* TASK PROMPT *
Start at the line in the entries below that contains "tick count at", stop at the line that contains "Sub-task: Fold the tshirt", and output exactly the lines in that span, both ends included.

= = = = =

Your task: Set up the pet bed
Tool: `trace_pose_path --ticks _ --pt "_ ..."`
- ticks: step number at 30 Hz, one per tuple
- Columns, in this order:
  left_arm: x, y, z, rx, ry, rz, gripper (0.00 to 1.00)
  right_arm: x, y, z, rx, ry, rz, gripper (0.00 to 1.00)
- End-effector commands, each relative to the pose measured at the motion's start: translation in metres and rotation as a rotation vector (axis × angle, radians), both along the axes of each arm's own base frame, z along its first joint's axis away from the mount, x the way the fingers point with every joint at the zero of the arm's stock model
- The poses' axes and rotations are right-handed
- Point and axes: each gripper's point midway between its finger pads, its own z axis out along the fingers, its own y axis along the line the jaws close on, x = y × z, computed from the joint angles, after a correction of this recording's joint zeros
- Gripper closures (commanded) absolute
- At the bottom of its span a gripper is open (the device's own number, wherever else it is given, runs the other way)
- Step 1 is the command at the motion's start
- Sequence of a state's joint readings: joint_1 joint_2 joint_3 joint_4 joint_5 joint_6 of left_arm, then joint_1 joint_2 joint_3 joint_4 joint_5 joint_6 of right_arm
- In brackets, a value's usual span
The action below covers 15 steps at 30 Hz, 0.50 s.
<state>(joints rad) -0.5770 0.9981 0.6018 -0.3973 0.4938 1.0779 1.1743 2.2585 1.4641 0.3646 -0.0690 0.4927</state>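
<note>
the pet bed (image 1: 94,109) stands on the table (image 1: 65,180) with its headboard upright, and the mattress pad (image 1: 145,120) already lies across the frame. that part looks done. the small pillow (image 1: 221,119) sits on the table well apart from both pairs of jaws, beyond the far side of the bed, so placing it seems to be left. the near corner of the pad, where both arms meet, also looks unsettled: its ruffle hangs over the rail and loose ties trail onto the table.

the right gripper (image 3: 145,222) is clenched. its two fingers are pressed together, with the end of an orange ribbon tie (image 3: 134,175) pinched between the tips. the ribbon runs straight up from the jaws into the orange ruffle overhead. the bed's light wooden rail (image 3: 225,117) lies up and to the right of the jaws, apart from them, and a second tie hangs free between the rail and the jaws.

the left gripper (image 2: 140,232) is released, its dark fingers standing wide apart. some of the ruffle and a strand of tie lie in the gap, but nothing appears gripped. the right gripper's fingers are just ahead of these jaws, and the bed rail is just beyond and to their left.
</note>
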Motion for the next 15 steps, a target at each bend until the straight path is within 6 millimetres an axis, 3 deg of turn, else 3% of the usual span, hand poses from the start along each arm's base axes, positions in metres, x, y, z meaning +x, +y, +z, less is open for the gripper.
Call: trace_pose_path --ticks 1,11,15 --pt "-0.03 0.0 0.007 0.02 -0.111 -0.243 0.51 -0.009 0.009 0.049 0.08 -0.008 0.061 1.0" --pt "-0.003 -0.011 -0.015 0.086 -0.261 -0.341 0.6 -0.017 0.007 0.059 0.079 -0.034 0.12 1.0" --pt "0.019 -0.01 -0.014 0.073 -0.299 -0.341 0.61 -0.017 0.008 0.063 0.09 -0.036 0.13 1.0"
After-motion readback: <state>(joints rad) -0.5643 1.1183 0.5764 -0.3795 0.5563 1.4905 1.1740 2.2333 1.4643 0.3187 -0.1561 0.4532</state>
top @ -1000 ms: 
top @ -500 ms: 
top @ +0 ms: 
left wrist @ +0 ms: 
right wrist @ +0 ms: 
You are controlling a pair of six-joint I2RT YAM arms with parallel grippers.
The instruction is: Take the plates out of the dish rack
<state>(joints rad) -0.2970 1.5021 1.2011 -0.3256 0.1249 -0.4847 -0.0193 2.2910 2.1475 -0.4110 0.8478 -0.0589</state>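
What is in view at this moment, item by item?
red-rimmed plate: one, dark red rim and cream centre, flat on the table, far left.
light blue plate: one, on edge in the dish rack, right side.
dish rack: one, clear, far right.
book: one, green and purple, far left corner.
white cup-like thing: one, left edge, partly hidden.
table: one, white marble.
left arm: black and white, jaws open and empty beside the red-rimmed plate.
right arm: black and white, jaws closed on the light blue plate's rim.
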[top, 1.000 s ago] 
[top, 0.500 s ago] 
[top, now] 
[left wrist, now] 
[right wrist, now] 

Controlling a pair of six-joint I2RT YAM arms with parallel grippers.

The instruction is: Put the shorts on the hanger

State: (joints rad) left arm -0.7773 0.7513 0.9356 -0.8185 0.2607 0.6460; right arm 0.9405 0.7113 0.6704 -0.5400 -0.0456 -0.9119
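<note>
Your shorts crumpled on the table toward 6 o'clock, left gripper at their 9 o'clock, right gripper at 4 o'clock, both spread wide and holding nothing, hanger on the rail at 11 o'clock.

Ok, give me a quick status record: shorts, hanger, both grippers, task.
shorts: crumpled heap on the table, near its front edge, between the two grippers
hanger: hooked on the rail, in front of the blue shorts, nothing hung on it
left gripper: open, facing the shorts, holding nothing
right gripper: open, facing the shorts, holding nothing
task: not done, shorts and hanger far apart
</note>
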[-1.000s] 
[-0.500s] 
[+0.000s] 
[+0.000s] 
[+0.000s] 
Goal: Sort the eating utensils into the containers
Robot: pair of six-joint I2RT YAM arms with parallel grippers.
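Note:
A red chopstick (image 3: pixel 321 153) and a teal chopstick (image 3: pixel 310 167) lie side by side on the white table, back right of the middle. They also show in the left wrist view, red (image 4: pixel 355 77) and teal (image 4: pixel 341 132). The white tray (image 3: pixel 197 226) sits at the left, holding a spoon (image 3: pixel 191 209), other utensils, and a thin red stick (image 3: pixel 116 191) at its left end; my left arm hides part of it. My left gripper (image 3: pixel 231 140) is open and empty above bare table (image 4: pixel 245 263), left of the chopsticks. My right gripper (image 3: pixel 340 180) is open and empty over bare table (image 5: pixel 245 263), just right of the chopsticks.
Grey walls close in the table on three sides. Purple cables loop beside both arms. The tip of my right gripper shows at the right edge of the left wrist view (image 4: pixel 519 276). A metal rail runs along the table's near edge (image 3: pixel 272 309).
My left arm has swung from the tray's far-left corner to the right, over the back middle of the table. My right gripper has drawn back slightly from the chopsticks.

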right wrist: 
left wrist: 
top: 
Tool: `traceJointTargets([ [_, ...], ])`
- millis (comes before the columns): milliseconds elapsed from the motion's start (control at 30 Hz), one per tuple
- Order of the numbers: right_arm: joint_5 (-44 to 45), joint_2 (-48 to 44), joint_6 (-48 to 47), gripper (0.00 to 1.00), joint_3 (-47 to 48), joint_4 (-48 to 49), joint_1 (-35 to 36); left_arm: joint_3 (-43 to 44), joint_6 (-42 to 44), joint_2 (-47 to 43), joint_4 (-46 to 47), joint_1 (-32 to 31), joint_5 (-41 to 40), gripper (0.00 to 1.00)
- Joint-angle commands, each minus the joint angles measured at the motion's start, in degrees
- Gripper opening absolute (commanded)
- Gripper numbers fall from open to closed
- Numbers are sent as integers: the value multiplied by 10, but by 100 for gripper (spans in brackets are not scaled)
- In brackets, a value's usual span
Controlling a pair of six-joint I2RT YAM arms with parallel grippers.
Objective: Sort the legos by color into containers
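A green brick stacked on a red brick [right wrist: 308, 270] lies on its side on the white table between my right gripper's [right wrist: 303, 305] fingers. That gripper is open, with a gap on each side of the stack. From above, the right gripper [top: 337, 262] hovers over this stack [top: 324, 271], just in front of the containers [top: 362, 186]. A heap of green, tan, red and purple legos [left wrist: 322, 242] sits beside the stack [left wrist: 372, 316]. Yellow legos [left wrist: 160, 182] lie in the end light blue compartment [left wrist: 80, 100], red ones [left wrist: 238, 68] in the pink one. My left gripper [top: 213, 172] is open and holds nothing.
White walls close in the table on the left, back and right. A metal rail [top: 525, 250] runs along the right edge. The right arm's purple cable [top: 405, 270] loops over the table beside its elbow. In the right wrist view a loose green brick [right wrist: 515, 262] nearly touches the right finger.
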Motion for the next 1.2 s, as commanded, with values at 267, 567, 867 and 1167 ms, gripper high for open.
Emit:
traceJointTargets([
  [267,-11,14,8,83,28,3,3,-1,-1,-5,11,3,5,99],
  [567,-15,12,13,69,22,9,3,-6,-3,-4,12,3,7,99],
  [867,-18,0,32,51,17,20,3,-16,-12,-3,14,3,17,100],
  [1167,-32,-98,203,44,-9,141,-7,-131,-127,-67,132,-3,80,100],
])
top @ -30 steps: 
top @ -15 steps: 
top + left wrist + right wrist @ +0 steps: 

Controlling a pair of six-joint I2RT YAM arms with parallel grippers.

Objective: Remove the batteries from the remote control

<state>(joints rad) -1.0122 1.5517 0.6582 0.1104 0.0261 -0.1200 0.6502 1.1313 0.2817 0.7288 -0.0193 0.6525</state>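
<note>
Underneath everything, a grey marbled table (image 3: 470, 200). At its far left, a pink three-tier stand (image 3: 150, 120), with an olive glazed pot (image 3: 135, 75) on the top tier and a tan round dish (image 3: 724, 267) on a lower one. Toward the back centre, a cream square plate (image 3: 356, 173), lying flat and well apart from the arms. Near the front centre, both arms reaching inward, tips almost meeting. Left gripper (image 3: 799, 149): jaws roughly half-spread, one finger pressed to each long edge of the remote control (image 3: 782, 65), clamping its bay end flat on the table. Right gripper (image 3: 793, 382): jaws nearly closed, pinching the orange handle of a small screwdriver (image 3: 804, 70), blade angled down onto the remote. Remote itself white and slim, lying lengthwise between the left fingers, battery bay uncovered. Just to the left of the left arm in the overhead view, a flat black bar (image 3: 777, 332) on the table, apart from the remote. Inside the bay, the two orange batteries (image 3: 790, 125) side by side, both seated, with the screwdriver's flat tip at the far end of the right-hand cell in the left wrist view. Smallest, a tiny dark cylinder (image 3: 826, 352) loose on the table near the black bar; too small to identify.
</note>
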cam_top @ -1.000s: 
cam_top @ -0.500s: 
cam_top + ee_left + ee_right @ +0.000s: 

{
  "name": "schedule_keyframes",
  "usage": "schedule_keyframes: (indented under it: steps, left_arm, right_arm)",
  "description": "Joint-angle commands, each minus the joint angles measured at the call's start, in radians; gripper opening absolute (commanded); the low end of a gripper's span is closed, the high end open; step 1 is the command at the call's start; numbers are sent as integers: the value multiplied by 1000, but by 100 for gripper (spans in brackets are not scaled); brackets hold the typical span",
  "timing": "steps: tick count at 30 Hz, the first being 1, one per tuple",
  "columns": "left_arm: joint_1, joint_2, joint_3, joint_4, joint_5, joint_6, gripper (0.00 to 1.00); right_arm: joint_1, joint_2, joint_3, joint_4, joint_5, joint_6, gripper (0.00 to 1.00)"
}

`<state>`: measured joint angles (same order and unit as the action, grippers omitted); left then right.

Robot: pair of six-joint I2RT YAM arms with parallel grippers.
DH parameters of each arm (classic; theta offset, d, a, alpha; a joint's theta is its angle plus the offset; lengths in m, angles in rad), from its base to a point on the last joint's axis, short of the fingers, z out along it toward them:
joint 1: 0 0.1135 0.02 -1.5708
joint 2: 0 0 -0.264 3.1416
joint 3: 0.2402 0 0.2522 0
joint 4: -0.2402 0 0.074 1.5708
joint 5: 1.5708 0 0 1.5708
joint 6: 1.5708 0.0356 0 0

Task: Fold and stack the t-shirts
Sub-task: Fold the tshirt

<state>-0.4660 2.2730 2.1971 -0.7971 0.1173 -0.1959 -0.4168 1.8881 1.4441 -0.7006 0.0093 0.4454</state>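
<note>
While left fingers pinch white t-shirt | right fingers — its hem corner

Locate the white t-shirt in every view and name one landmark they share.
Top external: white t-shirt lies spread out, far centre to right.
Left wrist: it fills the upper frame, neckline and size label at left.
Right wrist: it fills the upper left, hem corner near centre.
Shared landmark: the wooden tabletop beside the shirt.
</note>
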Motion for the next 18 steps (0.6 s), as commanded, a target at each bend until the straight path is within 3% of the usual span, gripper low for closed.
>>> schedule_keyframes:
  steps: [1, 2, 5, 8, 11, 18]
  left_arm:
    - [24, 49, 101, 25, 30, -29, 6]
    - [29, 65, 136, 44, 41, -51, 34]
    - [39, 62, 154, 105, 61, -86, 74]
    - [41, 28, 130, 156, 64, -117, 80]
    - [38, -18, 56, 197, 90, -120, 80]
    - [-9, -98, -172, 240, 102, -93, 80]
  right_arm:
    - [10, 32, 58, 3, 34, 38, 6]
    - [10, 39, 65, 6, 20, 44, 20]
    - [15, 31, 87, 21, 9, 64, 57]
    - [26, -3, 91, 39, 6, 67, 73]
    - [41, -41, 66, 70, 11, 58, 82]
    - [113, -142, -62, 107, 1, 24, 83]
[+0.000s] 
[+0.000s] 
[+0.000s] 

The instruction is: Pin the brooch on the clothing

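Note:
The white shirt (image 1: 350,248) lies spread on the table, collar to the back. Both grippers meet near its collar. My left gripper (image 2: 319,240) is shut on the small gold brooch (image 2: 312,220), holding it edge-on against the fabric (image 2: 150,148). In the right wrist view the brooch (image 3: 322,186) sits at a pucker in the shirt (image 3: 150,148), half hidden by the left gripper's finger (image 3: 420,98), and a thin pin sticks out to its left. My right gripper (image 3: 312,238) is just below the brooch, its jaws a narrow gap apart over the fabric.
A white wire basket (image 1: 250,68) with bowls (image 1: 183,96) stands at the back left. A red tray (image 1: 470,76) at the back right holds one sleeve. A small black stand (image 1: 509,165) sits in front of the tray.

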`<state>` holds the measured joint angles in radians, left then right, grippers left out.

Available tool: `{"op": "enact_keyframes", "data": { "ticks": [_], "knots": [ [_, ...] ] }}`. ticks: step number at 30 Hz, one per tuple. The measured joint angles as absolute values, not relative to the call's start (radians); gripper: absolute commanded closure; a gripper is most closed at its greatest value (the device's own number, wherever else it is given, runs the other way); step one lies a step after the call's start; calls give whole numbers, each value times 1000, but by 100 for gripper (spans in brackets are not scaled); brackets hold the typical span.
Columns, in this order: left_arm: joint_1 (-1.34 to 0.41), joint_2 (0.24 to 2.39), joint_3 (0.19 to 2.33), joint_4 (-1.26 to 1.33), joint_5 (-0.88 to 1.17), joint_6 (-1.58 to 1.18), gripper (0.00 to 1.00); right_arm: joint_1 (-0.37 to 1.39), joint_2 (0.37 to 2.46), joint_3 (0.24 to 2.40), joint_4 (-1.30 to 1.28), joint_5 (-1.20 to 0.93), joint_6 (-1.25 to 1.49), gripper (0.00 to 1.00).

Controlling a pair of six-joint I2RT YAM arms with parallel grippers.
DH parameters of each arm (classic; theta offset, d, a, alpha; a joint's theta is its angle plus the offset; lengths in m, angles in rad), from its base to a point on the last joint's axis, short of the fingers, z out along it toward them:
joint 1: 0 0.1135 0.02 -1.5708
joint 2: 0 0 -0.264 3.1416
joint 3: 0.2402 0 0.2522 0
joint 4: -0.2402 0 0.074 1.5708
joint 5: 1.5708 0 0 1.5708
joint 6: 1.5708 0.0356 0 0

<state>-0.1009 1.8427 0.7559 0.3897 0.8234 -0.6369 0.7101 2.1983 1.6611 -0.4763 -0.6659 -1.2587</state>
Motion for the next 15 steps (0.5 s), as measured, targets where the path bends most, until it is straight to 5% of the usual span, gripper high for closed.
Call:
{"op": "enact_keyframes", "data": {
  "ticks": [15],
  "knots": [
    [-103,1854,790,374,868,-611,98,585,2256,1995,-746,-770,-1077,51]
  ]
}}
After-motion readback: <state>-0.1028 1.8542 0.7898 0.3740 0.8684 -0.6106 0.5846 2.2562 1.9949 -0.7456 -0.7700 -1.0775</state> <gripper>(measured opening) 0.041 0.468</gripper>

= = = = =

* SOLVED PROBLEM *
  "timing": "steps: tick count at 30 Hz, the first being 1, one per tuple",
  "columns": "left_arm: joint_1, joint_2, joint_3, joint_4, joint_5, joint_6, gripper (0.00 to 1.00); right_arm: joint_1, joint_2, joint_3, joint_4, joint_5, joint_6, gripper (0.00 to 1.00)"
}

`<state>`: measured joint angles (same order and unit as the action, grippers omitted); left then right.

Robot: pair of six-joint I2RT YAM arms with parallel grippers.
DH parameters of each arm (classic; theta offset, d, a, alpha; a joint's theta is its angle plus the offset; lengths in m, angles in rad), from its base to a point on the last joint's axis, short of the fingers, z out along it toward them:
joint 1: 0 0.1135 0.02 -1.5708
joint 2: 0 0 -0.264 3.1416
joint 3: 0.2402 0 0.2522 0
joint 4: -0.2402 0 0.074 1.5708
joint 5: 1.5708 0 0 1.5708
joint 6: 1.5708 0.0356 0 0

Task: Fold and stack the t-shirts
Sub-task: Fold the tshirt

The answer contains nothing further.